WHAT THE TASK REQUIRES – Return the listing below unchanged, minus its pictures.

SOURCE MATERIAL –
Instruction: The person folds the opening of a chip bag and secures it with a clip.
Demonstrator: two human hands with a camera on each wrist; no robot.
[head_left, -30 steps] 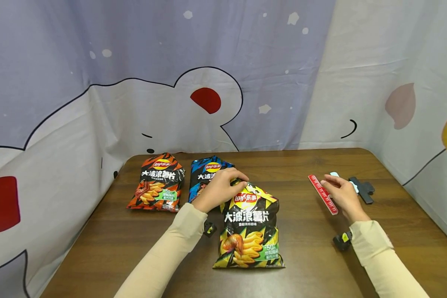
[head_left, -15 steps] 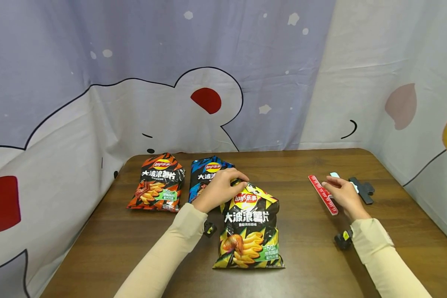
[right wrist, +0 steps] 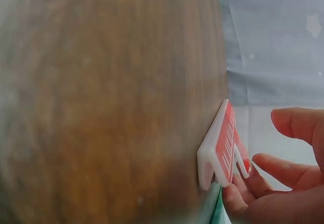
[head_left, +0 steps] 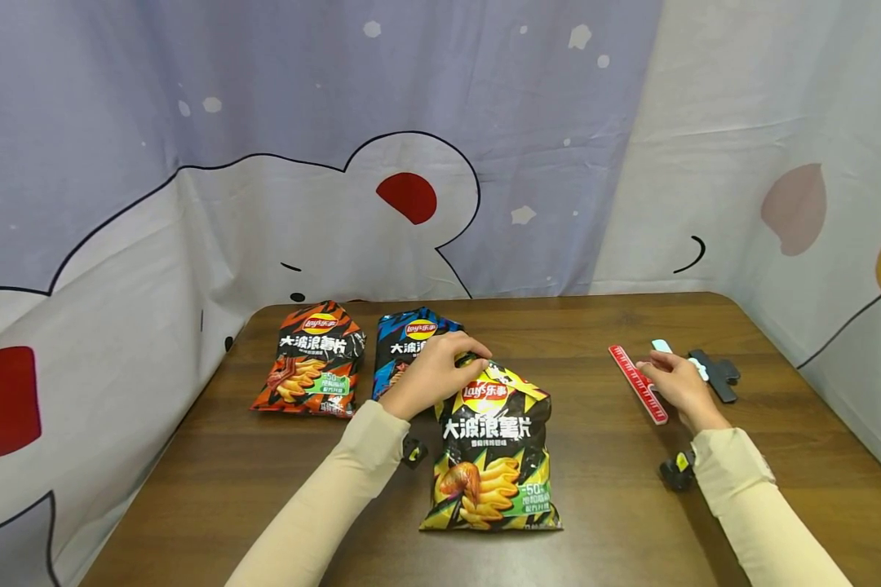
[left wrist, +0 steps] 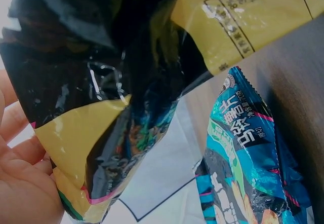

SOLUTION TO THE PROBLEM –
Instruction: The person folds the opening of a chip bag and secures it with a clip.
Demonstrator: two human hands with a camera on each wrist; no robot.
[head_left, -30 steps] 
[head_left, -15 steps] 
[right wrist, +0 steps] 
[head_left, +0 steps] 
[left wrist, +0 steps] 

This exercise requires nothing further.